**TASK DIRECTIONS**.
Each entry below should be reproduced character for character.

-- ENTRIES SHOWN follows --

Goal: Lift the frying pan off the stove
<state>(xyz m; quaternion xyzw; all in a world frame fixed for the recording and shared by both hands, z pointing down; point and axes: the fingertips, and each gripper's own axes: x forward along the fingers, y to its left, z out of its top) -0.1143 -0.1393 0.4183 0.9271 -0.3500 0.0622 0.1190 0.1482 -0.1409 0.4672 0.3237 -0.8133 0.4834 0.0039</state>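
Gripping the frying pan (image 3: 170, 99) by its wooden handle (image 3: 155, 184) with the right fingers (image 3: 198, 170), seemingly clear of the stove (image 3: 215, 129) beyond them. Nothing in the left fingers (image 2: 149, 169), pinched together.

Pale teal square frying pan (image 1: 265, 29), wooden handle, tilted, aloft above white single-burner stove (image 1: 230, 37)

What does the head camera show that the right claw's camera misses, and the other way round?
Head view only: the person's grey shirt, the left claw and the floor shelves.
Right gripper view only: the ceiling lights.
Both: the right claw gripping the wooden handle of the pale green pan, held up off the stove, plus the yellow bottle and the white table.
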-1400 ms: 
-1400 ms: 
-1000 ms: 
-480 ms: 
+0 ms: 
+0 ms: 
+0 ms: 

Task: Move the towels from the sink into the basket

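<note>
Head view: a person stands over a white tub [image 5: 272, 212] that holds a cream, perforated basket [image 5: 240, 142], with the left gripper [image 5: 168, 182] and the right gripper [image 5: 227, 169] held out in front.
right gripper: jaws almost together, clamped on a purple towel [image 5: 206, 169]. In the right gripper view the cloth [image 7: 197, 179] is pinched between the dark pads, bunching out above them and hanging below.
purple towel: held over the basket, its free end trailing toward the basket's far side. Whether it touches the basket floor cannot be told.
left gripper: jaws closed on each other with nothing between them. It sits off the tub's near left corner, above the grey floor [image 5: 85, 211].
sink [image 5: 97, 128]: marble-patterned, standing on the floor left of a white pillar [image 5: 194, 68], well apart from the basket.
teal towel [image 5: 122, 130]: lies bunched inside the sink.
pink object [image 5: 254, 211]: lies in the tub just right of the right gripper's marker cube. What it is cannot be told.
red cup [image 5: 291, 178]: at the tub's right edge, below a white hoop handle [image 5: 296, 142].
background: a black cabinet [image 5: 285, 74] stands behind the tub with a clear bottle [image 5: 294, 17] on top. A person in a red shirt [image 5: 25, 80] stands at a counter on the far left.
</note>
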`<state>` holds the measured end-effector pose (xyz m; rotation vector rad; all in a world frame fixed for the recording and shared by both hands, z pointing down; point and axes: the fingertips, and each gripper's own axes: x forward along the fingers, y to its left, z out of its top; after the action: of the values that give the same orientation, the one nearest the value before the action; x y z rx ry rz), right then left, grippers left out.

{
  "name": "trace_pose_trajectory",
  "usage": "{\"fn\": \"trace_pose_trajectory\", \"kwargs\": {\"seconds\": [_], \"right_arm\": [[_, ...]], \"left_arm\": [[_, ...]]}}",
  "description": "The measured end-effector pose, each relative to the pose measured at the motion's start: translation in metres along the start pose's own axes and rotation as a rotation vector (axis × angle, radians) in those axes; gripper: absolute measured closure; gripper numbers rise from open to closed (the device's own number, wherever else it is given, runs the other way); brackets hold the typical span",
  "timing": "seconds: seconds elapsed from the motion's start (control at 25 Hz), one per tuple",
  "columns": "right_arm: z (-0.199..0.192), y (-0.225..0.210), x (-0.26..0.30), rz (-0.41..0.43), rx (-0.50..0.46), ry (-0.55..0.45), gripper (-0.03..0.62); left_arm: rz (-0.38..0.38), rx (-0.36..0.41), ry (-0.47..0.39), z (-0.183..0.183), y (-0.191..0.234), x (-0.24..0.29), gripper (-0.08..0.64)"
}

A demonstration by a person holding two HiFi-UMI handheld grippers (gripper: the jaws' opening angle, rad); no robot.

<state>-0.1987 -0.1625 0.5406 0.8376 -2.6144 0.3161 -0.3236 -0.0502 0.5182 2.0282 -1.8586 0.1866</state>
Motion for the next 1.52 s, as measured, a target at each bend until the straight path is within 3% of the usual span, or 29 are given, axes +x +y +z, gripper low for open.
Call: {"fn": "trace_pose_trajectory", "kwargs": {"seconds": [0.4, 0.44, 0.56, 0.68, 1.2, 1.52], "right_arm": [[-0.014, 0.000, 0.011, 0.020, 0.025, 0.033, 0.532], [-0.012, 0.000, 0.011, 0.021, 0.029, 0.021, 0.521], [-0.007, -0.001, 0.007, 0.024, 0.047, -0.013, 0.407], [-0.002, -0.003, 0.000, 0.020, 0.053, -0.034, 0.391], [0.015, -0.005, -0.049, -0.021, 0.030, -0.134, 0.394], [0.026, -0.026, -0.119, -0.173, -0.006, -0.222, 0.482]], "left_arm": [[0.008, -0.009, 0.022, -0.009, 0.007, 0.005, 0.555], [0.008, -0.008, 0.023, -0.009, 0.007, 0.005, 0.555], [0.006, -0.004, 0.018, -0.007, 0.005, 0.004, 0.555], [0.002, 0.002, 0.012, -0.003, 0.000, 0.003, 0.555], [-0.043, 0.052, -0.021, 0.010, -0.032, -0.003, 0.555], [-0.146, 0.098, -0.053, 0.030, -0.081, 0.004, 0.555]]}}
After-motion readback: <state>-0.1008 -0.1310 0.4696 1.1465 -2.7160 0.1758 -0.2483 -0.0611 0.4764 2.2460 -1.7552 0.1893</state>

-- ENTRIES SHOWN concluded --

**EXERCISE SOLUTION**.
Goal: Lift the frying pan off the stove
<state>(xyz m; quaternion xyzw; all in a world frame fixed for the recording and shared by both hands, z pointing down; point and axes: the fingertips, and each gripper's own axes: x forward along the fingers, y to its left, z out of its top) -0.1143 -0.1393 0.4183 0.9271 -0.3500 0.0622 0.1190 0.1482 -0.1409 0.4672 0.3237 -0.8133 0.4834 0.0039</state>
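Gripping the frying pan (image 3: 170, 99) by its wooden handle (image 3: 155, 184) with the right fingers (image 3: 198, 170), seemingly clear of the stove (image 3: 215, 129) beyond them. Nothing in the left fingers (image 2: 149, 169), pinched together.

Pale teal square frying pan (image 1: 265, 29), wooden handle, tilted, aloft above white single-burner stove (image 1: 230, 37)

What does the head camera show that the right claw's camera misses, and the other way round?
Head view only: the person's grey shirt, the left claw and the floor shelves.
Right gripper view only: the ceiling lights.
Both: the right claw gripping the wooden handle of the pale green pan, held up off the stove, plus the yellow bottle and the white table.
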-1400 ms: 
-1400 ms: 
-1000 ms: 
-480 ms: 
+0 ms: 
+0 ms: 
+0 ms: 

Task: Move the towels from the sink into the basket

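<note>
Head view: a person stands over a white tub [image 5: 272, 212] that holds a cream, perforated basket [image 5: 240, 142], with the left gripper [image 5: 168, 182] and the right gripper [image 5: 227, 169] held out in front.
right gripper: jaws almost together, clamped on a purple towel [image 5: 206, 169]. In the right gripper view the cloth [image 7: 197, 179] is pinched between the dark pads, bunching out above them and hanging below.
purple towel: held over the basket, its free end trailing toward the basket's far side. Whether it touches the basket floor cannot be told.
left gripper: jaws closed on each other with nothing between them. It sits off the tub's near left corner, above the grey floor [image 5: 85, 211].
sink [image 5: 97, 128]: marble-patterned, standing on the floor left of a white pillar [image 5: 194, 68], well apart from the basket.
teal towel [image 5: 122, 130]: lies bunched inside the sink.
pink object [image 5: 254, 211]: lies in the tub just right of the right gripper's marker cube. What it is cannot be told.
red cup [image 5: 291, 178]: at the tub's right edge, below a white hoop handle [image 5: 296, 142].
background: a black cabinet [image 5: 285, 74] stands behind the tub with a clear bottle [image 5: 294, 17] on top. A person in a red shirt [image 5: 25, 80] stands at a counter on the far left.
</note>
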`<state>` holds the measured end-effector pose (xyz m; rotation vector rad; all in a world frame fixed for the recording and shared by both hands, z pointing down; point and axes: the fingertips, and each gripper's own axes: x forward along the fingers, y to its left, z out of its top; after the action: of the values that give the same orientation, the one nearest the value before the action; x y z rx ry rz), right then left, grippers left out.

{
  "name": "trace_pose_trajectory",
  "usage": "{\"fn\": \"trace_pose_trajectory\", \"kwargs\": {\"seconds\": [_], \"right_arm\": [[_, ...]], \"left_arm\": [[_, ...]]}}",
  "description": "The measured end-effector pose, each relative to the pose measured at the motion's start: translation in metres along the start pose's own axes and rotation as a rotation vector (axis × angle, radians) in those axes; gripper: absolute measured closure; gripper numbers rise from open to closed (the device's own number, wherever else it is given, runs the other way); brackets hold the typical span",
  "timing": "seconds: seconds elapsed from the motion's start (control at 25 Hz), one per tuple",
  "columns": "right_arm: z (-0.199..0.192), y (-0.225..0.210), x (-0.26..0.30), rz (-0.41..0.43), rx (-0.50..0.46), ry (-0.55..0.45), gripper (-0.03..0.62); left_arm: rz (-0.38..0.38), rx (-0.36..0.41), ry (-0.47..0.39), z (-0.183..0.183), y (-0.191..0.234), x (-0.24..0.29), gripper (-0.08..0.64)"
}

A demonstration by a person holding two HiFi-UMI handheld grippers (gripper: the jaws' opening angle, rad); no robot.

<state>-0.1987 -0.1625 0.5406 0.8376 -2.6144 0.3161 -0.3236 -0.0502 0.5182 2.0282 -1.8586 0.1866</state>
Motion for the next 1.52 s, as measured, a target at each bend until the straight path is within 3% of the usual span, or 29 are given, axes +x +y +z, gripper low for open.
Call: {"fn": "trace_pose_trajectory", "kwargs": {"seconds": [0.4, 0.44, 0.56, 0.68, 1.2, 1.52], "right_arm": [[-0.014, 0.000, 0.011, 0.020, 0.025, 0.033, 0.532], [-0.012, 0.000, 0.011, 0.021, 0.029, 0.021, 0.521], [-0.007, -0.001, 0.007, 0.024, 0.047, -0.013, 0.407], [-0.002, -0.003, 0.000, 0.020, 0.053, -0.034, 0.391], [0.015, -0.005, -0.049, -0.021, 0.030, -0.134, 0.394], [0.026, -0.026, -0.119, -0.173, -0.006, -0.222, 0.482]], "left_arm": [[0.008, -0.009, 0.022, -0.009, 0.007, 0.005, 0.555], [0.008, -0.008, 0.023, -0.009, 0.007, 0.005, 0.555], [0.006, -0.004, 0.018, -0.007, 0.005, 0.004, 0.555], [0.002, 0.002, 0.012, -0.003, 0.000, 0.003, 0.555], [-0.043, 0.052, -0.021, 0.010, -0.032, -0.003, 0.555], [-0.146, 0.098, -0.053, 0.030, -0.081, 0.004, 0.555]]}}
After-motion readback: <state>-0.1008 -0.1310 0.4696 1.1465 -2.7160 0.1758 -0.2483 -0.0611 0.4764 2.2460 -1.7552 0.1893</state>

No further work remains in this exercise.